We use the term Planning to refer to any computational process that takes a model as input and produces or improves a policy for interacting with the modeled environment.
state-space planning- Planning is viewed primarily as a search through the state space for an optimal policy or path to a goal.
plan-space planning- Planning is instead viewed as a search through the space of plans.Plan-space planning includes evolutionary methods and “partial-order planning".
In state space planning, two fundamental ideas:
1) All state-space planning methods involve computing value functions as a key intermediate step toward improving the policy, and
2) They compute their value functions by backup operations applied to simulated experience.
For eg: Dynamic Programming.
The difference is that whereas planning uses simulated experience generated by a model, learning methods use real experience generated by the environment.
Goal: estimate model $M_\eta$ from experience $\{S_1, A_1, R_2, ..., S_T \}$
Pick loss function, e.g. mean-squared error, KL divergence, ...
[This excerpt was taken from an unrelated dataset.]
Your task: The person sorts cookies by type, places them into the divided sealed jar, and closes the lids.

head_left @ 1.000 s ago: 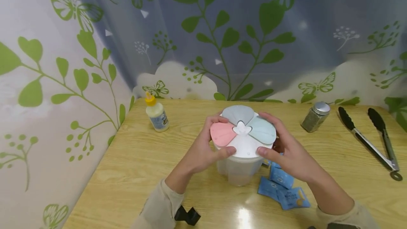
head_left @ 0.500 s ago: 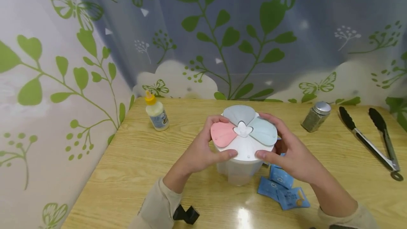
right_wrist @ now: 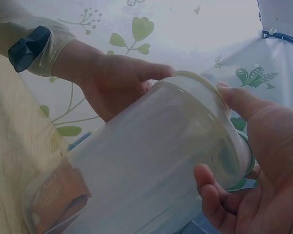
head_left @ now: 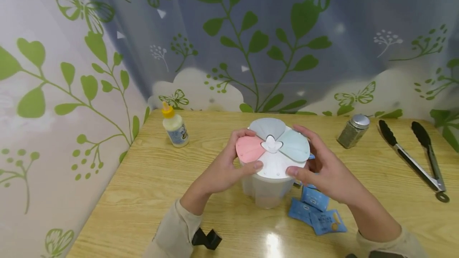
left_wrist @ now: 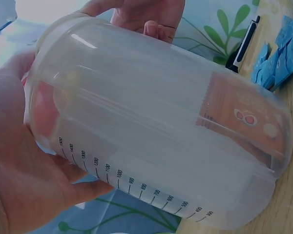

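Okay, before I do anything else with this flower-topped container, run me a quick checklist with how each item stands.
1. Both hands on: ok; left hand and right hand hold the lid from opposite sides.
2. Container upright on the table: ok.
3. Lid fully seated: cannot tell; the hands cover much of its rim.
4. Container empty: not ok; an orange packet shows inside, near the bottom.
5. Space to the right clear: not ok; blue packets lie close by.
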Motion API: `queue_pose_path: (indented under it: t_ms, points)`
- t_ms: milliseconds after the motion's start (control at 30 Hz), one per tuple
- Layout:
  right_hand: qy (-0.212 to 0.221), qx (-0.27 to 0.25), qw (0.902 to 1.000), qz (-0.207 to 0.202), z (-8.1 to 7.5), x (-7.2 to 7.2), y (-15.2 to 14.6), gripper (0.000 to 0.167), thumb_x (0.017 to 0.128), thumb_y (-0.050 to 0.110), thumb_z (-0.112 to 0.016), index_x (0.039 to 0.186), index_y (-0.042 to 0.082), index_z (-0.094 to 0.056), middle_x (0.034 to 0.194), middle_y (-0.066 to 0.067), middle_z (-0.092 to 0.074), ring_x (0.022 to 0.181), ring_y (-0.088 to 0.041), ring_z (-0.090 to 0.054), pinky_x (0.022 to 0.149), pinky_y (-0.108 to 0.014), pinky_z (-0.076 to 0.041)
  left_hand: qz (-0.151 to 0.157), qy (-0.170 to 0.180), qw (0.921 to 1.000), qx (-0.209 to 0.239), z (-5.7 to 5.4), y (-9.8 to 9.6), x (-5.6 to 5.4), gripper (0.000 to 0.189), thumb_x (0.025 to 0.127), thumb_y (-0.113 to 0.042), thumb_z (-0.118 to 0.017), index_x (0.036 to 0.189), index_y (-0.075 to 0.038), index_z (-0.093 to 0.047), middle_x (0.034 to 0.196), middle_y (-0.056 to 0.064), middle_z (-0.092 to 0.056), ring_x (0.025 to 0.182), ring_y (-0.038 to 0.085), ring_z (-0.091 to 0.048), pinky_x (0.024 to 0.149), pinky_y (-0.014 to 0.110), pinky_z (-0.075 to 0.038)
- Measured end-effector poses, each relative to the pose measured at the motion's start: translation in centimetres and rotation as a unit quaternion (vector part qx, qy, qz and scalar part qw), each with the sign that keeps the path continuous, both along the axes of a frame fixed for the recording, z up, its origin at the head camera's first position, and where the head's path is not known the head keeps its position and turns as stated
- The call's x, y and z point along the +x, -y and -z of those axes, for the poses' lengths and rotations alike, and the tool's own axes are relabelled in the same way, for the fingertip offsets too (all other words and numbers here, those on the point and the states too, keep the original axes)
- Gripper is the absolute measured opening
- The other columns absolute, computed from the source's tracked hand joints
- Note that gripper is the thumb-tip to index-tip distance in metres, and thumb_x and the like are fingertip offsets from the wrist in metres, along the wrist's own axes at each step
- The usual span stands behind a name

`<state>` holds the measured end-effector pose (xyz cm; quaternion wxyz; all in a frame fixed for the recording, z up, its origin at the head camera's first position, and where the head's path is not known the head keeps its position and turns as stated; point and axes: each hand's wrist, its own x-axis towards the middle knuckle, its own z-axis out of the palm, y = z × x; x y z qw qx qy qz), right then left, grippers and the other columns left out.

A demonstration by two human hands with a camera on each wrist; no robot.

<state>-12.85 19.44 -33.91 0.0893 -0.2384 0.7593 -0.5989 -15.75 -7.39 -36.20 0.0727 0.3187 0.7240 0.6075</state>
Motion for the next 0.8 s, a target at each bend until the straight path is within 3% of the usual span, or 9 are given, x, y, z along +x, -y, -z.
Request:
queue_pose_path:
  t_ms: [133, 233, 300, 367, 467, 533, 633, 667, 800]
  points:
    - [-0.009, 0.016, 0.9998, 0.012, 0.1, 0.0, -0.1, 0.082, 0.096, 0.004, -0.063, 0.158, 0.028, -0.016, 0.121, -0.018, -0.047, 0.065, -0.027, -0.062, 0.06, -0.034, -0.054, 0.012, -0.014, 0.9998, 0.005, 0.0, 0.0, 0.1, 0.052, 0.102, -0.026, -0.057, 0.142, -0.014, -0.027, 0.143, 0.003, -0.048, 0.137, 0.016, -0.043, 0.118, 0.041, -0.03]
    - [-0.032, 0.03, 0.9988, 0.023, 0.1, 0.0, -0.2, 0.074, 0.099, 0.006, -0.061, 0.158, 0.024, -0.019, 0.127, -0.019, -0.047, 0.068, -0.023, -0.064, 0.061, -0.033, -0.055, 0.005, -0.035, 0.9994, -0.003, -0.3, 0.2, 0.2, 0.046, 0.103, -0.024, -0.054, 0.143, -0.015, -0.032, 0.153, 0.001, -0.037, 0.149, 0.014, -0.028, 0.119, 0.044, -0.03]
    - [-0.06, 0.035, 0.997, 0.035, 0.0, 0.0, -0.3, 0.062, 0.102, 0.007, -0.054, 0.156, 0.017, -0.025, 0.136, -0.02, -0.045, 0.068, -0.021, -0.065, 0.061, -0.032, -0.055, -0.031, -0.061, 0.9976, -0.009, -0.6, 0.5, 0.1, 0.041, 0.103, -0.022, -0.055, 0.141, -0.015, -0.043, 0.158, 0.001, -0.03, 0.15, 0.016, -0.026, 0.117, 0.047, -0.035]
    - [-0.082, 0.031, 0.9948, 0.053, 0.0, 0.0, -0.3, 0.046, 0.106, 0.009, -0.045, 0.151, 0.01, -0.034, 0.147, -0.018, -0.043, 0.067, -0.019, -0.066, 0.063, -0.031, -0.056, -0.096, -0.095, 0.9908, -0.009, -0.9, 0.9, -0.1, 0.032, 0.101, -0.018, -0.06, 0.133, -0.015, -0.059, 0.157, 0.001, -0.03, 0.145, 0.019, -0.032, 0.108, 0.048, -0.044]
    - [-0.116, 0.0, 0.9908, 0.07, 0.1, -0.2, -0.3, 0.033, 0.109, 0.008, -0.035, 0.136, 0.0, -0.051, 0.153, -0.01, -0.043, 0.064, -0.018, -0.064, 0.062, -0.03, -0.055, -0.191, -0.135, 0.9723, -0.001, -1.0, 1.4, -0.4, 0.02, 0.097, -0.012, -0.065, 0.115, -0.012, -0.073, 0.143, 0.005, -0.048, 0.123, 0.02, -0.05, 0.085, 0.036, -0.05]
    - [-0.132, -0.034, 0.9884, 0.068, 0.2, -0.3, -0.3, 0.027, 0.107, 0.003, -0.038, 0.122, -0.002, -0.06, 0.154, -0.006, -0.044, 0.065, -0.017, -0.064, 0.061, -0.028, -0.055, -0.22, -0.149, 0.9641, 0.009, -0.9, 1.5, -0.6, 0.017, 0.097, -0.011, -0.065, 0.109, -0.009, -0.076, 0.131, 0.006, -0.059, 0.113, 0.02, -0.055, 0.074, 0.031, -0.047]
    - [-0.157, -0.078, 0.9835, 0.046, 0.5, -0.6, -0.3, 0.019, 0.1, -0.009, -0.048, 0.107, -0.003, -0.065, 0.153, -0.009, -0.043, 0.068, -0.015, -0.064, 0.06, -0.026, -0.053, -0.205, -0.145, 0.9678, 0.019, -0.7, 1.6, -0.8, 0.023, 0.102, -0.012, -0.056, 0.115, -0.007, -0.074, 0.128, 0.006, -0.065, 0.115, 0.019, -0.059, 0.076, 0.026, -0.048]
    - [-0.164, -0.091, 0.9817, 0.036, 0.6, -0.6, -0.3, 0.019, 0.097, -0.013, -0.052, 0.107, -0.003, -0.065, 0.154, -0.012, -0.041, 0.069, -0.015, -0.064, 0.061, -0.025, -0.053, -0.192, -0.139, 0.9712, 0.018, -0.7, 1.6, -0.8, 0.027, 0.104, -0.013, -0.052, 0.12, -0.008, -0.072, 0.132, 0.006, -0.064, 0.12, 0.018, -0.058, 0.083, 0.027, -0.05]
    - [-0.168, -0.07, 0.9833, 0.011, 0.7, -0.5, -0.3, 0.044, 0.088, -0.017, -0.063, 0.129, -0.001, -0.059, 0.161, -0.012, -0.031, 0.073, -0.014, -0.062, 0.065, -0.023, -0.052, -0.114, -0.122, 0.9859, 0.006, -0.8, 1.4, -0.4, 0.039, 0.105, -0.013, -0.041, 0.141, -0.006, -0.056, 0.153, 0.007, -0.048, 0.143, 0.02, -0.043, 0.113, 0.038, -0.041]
Find parameters $\eta$ that minimise empirical loss
Table Lookup Model
Linear Expectation Model
Linear Gaussian Model
Gaussian Process Model
Deep Belief Network Mode
Count visits $N(s, a)$ to each state action pair
#### $$ \hat{P}^a_{s,s'} = \frac{1}{N(s, a)} \sum^{T}_{t=1}{\textbf{1}(S_t, A_t, St+1 = s, a,s')}$$
#### $$ \hat{R}^a_{s} = \frac{1}{N(s, a)} \sum^T_{t=1}{\textbf{1}(S_t , A_t = s, a)R_t} $$
Simulate episodes of experience from 'now' with the model ### $$ \{ s_t^k,A^k_t, R^k_{t+1},... S^k_T \} ^K_{k=1} \sim M_\nu $$
Apply model-free RL to simulated episodes
1) Selection: A node in the current tree is selected by some informed means as the most promising node from which to explore further.
2) Expansion: The tree is expanded from the selected node by adding one or more nodes as its children.
3) Simulation: From one of these leaf nodes, or another node having an unvisited move,a move is selected as the start of a simulation, or rollout, of a complete game.
4) Backpropagation: The result of the simulated game is backed up to update statistics attached to the links in the partial game tree traversed.